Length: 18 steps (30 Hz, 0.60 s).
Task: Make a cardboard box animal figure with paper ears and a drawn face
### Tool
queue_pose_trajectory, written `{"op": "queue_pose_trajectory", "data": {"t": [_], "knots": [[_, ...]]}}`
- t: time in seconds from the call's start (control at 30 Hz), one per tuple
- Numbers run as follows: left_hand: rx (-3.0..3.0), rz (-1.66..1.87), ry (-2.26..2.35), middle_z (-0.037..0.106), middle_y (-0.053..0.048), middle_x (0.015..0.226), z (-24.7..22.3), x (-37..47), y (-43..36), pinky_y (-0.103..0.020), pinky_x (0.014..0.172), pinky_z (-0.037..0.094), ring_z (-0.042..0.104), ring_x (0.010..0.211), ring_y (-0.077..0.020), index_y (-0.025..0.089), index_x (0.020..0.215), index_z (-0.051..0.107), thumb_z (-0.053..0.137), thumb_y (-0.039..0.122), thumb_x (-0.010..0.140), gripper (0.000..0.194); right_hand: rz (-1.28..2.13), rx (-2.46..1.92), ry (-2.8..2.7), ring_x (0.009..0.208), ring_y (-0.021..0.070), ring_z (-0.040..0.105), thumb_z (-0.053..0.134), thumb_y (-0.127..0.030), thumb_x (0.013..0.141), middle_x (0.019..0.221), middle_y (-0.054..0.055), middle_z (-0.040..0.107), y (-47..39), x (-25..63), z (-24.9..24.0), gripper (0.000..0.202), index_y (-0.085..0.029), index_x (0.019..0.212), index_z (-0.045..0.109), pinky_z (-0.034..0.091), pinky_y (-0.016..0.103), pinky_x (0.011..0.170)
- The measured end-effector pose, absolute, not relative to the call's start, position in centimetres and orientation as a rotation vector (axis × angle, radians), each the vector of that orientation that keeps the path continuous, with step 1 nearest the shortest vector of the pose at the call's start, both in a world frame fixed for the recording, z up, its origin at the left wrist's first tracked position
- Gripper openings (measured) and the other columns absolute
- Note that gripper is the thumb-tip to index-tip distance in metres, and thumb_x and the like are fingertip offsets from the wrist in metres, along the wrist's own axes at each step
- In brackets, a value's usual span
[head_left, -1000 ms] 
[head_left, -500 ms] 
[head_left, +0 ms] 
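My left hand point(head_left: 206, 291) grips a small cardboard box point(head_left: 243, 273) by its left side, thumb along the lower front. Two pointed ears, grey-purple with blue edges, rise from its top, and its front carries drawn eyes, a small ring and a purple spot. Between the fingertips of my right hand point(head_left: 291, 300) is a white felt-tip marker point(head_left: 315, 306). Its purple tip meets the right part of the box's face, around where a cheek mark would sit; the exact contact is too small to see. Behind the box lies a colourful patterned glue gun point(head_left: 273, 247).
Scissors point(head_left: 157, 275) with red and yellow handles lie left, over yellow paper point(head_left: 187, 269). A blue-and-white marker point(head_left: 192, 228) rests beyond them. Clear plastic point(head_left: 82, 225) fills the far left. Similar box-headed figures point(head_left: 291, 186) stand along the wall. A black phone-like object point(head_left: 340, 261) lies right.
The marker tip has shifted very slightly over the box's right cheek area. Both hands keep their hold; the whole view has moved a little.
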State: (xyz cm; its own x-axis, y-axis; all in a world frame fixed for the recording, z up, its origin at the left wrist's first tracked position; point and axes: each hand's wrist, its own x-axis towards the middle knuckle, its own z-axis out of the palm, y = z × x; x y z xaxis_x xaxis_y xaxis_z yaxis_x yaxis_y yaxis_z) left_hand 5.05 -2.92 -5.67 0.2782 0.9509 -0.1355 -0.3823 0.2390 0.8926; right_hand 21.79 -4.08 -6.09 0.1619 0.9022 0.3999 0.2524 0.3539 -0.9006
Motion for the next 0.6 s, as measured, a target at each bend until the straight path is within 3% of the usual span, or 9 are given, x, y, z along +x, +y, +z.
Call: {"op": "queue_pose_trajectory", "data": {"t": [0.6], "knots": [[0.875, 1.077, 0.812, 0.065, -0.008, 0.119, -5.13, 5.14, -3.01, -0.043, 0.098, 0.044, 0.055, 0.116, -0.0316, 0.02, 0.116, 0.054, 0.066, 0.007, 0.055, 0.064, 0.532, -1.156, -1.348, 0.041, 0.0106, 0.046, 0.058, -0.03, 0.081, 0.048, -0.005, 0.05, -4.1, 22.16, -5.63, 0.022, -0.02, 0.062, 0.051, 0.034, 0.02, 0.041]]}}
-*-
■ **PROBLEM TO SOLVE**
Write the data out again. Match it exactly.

■ **EXPECTED OUTPUT**
Length: 18 steps (30 Hz, 0.60 s).
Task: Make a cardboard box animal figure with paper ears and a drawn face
### Tool
queue_pose_trajectory, written `{"op": "queue_pose_trajectory", "data": {"t": [_], "knots": [[_, ...]]}}`
- t: time in seconds from the call's start (control at 30 Hz), one per tuple
- Numbers run as follows: left_hand: rx (-3.0..3.0), rz (-1.66..1.87), ry (-2.26..2.35), middle_z (-0.037..0.106), middle_y (-0.053..0.048), middle_x (0.015..0.226), z (-24.7..22.3), x (-37..47), y (-43..36), pinky_y (-0.103..0.020), pinky_x (0.014..0.172), pinky_z (-0.037..0.094), ring_z (-0.042..0.104), ring_x (0.010..0.211), ring_y (-0.077..0.020), index_y (-0.025..0.089), index_x (0.020..0.215), index_z (-0.051..0.107), thumb_z (-0.053..0.137), thumb_y (-0.039..0.122), thumb_x (-0.010..0.140), gripper (0.000..0.194); right_hand: rz (-1.28..2.13), rx (-2.46..1.92), ry (-2.8..2.7), ring_x (0.009..0.208), ring_y (-0.021..0.070), ring_z (-0.040..0.105), thumb_z (-0.053..0.134), thumb_y (-0.127..0.030), thumb_x (0.013..0.141), middle_x (0.019..0.221), middle_y (-0.054..0.055), middle_z (-0.040..0.107), y (-47..39), x (-25..63), z (-24.9..24.0), gripper (0.000..0.202), index_y (-0.085..0.029), index_x (0.019..0.212), index_z (-0.045..0.109), pinky_z (-0.034..0.091), pinky_y (-0.016..0.103), pinky_x (0.011..0.170)
- The measured end-effector pose, absolute, not relative to the call's start, position in centimetres and orientation as a rotation vector (axis × angle, radians), each the vector of that orientation that keeps the path continuous, with step 1 nearest the shortest vector of the pose at the call's start, both in a world frame fixed for the recording, z up, its origin at the left wrist's first tracked position
- Gripper openings (measured) and the other columns absolute
- Note that gripper is the thumb-tip to index-tip distance in metres, and thumb_x and the like are fingertip offsets from the wrist in metres, along the wrist's own axes at each step
- In brackets, a value's usual span
[head_left, -1000 ms] 
[head_left, -500 ms] 
[head_left, +0 ms] 
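My left hand point(head_left: 206, 291) grips a small cardboard box point(head_left: 243, 273) by its left side, thumb along the lower front. Two pointed ears, grey-purple with blue edges, rise from its top, and its front carries drawn eyes, a small ring and a purple spot. Between the fingertips of my right hand point(head_left: 291, 300) is a white felt-tip marker point(head_left: 315, 306). Its purple tip meets the right part of the box's face, around where a cheek mark would sit; the exact contact is too small to see. Behind the box lies a colourful patterned glue gun point(head_left: 273, 247).
Scissors point(head_left: 157, 275) with red and yellow handles lie left, over yellow paper point(head_left: 187, 269). A blue-and-white marker point(head_left: 192, 228) rests beyond them. Clear plastic point(head_left: 82, 225) fills the far left. Similar box-headed figures point(head_left: 291, 186) stand along the wall. A black phone-like object point(head_left: 340, 261) lies right.
The marker tip has shifted very slightly over the box's right cheek area. Both hands keep their hold; the whole view has moved a little.
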State: (xyz cm; its own x-axis, y-axis; all in a world frame fixed for the recording, z up, its origin at the left wrist's first tracked position; point and axes: each hand's wrist, its own x-axis towards the middle knuckle, its own z-axis out of the palm, y = z × x; x y z xaxis_x xaxis_y xaxis_z yaxis_x yaxis_y yaxis_z) left_hand 5.05 -2.92 -5.67 0.2782 0.9509 -0.1355 -0.3823 0.2390 0.8926; right_hand 21.79 -4.08 -6.09 0.1619 0.9022 0.3999 0.2524 0.3539 -0.9006
Motion for the next 0.6 s, as measured, a target at each bend until the straight path is within 3% of the usual span, or 9 are given, x, y, z along +x, +y, +z.
Call: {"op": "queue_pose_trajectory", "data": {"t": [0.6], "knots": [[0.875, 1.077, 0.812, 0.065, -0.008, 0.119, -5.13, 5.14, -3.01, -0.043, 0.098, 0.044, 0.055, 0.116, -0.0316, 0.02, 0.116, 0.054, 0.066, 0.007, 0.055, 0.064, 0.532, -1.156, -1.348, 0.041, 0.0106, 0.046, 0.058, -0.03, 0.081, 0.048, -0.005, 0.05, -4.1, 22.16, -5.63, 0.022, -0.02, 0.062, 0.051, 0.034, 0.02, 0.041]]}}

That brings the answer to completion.